Fiction
LOST AND FOUND ANIMALS
a misplaced bestiary
Part 4: Sound Spiders (Sondifera terrastis)
Of any of the order Araneida of arachnids, none have the ability to create sounds which either frighten their enemies or express their own, genetically separate personalities, none, except these spiders inhabiting the dry wastes of the Sonoran Desert, sondifera terrastis, or sound spiders, as they are known to the many connoisseurs of vibrations. These spiders produce sound through an amplification of light and electrical impulses, as well as, of course, through the mechanical vibration of the air around them. They create sounds indistinguishable from noise, on the one hand, and, at the other extreme, produce the most evanescent interlacings of both musical and mathematical patterns, which go into the making of their very delicate and extremely graceful webs, both webs of light and webs of electromagnetically executed patterns.
Sondifera terrastis inhabits an area of about thirty square miles in extent in the barren reaches of the Great Sonoran Desert. There, the stars pass each night in vast and distant caravans above them, and below them the animals empty their burrows to emerge into the night air to hunt for (and devour) the subjects (and objects) of their survival. The coyote, fox, armadillo and kangaroo rat are alive in their portable night journeys while the stars in their vast numbers of configurations fall slowly, silently toward the east, as they have done for overwhelming ages.

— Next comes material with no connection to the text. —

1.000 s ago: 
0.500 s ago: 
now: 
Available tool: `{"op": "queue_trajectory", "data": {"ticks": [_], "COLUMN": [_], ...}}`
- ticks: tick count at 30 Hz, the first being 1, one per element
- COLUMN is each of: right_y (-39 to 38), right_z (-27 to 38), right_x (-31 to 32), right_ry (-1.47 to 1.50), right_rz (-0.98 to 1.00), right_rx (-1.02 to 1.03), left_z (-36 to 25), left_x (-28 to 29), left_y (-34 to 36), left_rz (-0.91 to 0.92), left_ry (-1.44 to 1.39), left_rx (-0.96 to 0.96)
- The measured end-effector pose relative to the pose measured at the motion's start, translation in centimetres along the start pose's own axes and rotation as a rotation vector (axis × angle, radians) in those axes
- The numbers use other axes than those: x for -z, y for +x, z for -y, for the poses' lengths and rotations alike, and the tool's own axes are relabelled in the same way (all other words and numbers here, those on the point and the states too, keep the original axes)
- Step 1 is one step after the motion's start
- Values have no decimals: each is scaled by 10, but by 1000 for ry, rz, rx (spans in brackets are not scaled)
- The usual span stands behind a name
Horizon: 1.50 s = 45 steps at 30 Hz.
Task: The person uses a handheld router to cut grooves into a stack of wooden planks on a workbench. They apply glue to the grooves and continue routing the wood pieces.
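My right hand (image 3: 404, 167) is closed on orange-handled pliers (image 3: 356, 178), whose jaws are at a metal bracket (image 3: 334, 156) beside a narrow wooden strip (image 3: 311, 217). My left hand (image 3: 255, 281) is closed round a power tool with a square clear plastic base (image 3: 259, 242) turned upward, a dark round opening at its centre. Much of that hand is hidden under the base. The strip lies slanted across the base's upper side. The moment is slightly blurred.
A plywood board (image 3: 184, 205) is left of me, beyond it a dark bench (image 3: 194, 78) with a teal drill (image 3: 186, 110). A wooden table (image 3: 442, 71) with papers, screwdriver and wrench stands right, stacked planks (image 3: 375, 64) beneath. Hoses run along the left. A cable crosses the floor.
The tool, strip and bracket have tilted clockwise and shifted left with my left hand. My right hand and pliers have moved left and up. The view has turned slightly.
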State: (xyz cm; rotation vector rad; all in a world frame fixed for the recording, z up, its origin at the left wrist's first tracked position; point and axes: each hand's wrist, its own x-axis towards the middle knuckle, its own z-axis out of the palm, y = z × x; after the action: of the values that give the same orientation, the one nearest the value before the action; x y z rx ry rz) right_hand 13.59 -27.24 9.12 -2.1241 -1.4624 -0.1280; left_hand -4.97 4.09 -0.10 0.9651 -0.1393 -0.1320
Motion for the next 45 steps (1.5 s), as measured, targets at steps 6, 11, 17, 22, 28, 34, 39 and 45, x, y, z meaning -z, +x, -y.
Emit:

Yet, as it has always been, these creatures continue to listen to and for each other, continue to place themselves in a moving dance of visual and aural patterning, spaced out points of referential balance, one might say. There, in that seemingly stiff yet dry and continually shifting landscape, they have been listening for millions of years to the sounds which have shaped them. And there they float in it, light as dust, in a sea of events, yet trapped by what they cannot hear. They are part of an immense orchestration, even to the padded flight of the great horned owl, which floats, suspended, moon-lit, in the ear of its fated participants. They all hear their own parts in the great and intricate symphonic sound web of their wider, anciently interconnected existences; and they reach out, haunting, hunting, and searching, for their survival, to listen in that patterned distance to each for each and to each other, reach out into something beyond a critical sense of form or feeling which we know, in our own particulars, as music. They extend themselves to embrace the web of their total, mutual interaction, like superb musicians who have been practicing their instruments for thousands of millennia, passing their knowledge on and on to the infant squeals of the young, and perfecting the sounds of more than their brief existence, gradually, imperceptibly improving, extending, amplifying the strategies of vibrations. And as we know, through hours, days and nights, indeed years of listening, the sounds have become in that extended atmosphere, a purer, more subtle one and reach out further to the soundless stars and the distant, vague forms of hills, which have become in their ears, imminently imploding, collapsed vibrations, like a lung that has not yet been inflated and yet remains within itself, needing to be filled.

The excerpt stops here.